[Problem to solve] Below are the entries to work from; restate word for word the portion that opens with the line containing "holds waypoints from" and closes with the line containing "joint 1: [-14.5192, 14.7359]", keeping both.

*** Entries shown

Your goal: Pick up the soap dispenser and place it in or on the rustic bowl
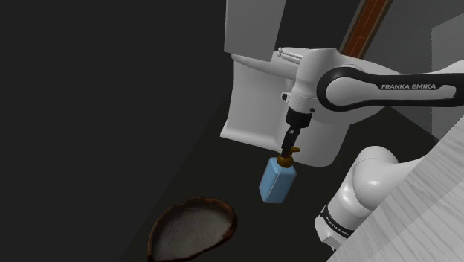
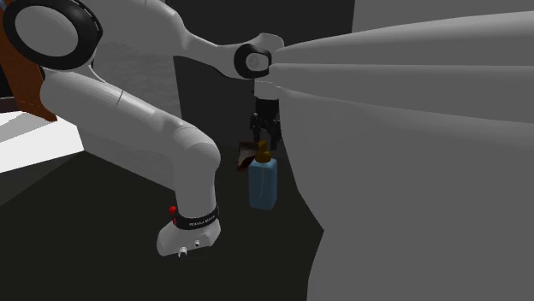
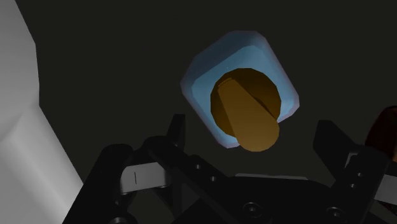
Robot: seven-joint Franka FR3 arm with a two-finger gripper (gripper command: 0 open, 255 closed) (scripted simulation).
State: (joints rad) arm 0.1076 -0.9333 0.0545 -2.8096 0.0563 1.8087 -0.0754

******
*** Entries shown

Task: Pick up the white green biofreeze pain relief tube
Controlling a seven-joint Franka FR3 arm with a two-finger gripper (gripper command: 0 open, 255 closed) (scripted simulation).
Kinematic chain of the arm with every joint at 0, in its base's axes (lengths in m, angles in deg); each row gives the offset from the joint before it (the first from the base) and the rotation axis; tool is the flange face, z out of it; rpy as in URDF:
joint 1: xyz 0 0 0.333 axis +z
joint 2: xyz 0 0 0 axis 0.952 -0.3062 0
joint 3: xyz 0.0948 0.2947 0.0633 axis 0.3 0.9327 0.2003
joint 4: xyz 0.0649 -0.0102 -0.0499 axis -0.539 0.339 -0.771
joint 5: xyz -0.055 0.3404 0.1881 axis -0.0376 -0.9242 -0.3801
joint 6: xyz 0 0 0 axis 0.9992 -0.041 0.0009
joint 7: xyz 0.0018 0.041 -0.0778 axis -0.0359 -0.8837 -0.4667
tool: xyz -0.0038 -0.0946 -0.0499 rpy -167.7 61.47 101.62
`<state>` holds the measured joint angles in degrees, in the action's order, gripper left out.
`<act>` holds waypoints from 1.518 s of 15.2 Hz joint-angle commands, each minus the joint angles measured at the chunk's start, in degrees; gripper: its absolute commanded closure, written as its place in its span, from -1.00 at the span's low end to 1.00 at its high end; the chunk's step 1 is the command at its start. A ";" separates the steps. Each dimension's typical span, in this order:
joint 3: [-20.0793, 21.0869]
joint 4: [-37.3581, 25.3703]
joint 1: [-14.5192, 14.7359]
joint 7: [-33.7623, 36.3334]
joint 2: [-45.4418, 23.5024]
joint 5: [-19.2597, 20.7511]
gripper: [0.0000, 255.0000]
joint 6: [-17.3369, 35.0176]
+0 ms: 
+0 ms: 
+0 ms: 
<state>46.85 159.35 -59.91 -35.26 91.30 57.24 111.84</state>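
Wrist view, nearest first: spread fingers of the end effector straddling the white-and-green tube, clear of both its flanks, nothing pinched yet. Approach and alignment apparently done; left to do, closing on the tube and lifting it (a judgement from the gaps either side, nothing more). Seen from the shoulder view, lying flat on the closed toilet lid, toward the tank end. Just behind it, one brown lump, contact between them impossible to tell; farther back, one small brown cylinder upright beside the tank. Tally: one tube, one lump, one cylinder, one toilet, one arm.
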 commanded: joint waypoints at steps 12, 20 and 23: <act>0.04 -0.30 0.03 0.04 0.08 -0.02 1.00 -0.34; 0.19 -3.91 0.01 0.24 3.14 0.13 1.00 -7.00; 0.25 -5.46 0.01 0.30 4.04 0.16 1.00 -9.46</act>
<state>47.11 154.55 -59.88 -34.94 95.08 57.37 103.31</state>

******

[Response to the task]
`<act>` holds waypoints from 1.518 s of 15.2 Hz joint-angle commands, each minus the joint angles measured at the chunk's start, in degrees; gripper: its absolute commanded closure, written as its place in its span, from -1.00 at the span's low end to 1.00 at its high end; the chunk's step 1 is the command at its start. A ";" separates the steps. Each dimension's typical span, in this order:
joint 3: [-20.0793, 21.0869]
joint 4: [-37.3581, 25.3703]
joint 1: [-14.5192, 14.7359]

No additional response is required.